# Dataset extract

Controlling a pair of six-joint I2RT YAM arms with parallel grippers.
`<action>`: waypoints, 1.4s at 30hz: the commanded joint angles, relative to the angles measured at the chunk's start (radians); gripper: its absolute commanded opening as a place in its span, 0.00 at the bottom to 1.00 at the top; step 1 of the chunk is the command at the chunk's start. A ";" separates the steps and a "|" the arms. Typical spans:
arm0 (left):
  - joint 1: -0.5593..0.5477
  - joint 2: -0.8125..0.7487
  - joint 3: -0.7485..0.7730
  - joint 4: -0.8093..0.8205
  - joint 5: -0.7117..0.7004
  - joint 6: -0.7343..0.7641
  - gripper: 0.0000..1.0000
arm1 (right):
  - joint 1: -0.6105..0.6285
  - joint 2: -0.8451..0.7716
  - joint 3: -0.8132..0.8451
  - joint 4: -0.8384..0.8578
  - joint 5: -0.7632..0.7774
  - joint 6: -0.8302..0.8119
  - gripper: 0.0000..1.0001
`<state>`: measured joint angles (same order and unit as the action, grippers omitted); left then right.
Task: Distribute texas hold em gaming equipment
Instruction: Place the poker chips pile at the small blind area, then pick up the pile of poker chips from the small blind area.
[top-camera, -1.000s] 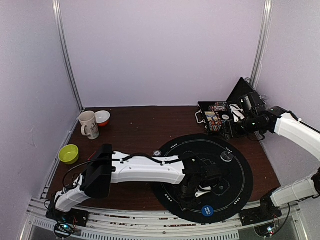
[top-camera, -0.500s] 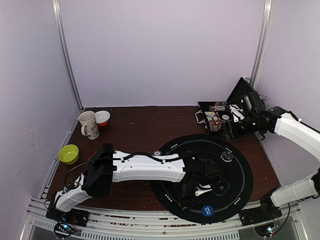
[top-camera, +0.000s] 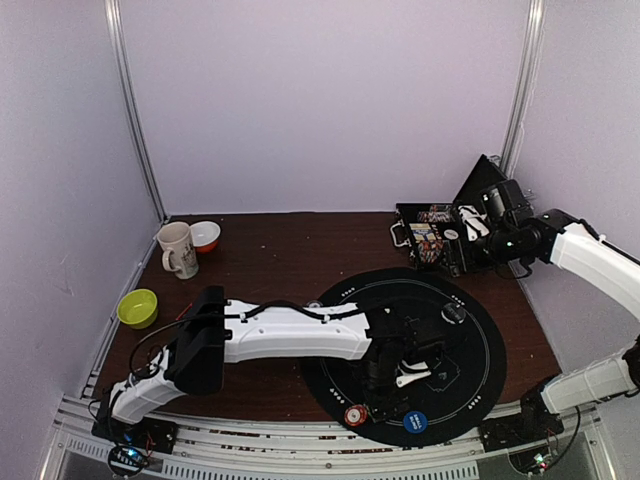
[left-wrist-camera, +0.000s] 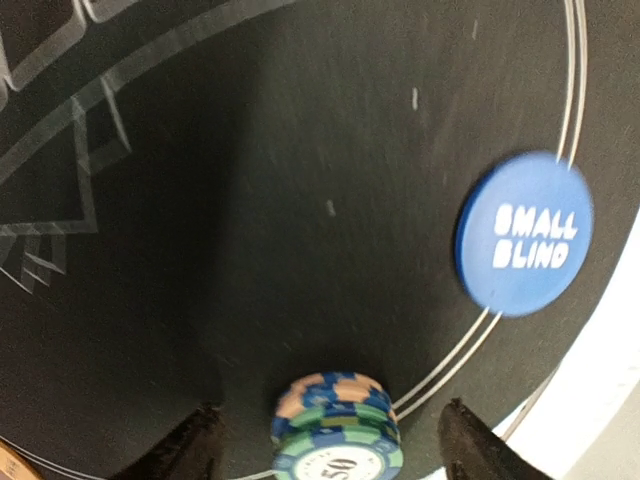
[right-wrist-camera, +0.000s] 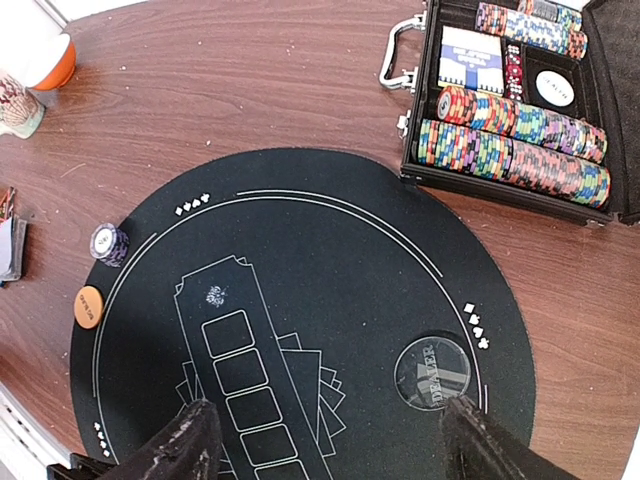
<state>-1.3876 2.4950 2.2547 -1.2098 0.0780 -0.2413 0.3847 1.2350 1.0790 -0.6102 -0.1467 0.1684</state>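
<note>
Left tool (left-wrist-camera: 333, 452) spread wide, straddling the striped chip stack (left-wrist-camera: 337, 418) with a gap on each side, no contact. Stack sits on the black mat (left-wrist-camera: 250, 200) at its ringed edge, blue small-blind disc (left-wrist-camera: 524, 233) nearby. Right tool (right-wrist-camera: 335, 440) wide and empty above the mat.

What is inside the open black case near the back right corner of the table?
Rows of striped poker chips, a blue-and-white box and a white round disc fill the case. Whatever lies beneath the chips is covered.
</note>
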 joint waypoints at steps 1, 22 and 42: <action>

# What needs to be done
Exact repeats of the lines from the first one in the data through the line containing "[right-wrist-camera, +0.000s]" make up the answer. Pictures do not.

# Written answer
Controlling a pair of six-joint I2RT YAM arms with parallel grippers.
`<action>`: waypoints, 1.4s at 30hz: the commanded joint angles, relative to the angles measured at the chunk's start (radians); gripper: its absolute commanded opening as a place in its span, 0.00 at the bottom to 1.00 at the top; step 1 of the chunk is the command at the chunk's start. A ";" separates the steps and a "|" the arms. Typical spans:
arm0 (left):
  - joint 1: -0.5593..0.5477
  - joint 2: -0.8125..0.7487
  - joint 3: -0.7485..0.7730
  - joint 4: -0.8093..0.8205
  - joint 5: -0.7117..0.7004
  - joint 6: -0.7343..0.7641
  - gripper: 0.0000..1.0000
arm1 (right):
  - joint 1: -0.6105..0.6285
  - joint 2: -0.8451..0.7716
  - joint 3: -0.8132..0.8451
  - joint 4: -0.8384..0.8578
  - joint 5: -0.7632..0.7774
  - joint 6: -0.8302..0.8119
  - gripper: 0.0000..1.0001
`<state>`: measured joint angles (same order and unit as the action, grippers omitted); left then right.
Task: Distribute texas hold em gaming equipment
Instruction: Place the poker chips pile at the small blind area, then pick up the pile of poker chips from the small blind area.
[top-camera, -1.000s] 
[top-camera, -0.500s] 
[top-camera, +0.000s] 
[left-wrist-camera, +0.000s] 
[right-wrist-camera, +0.000s] 

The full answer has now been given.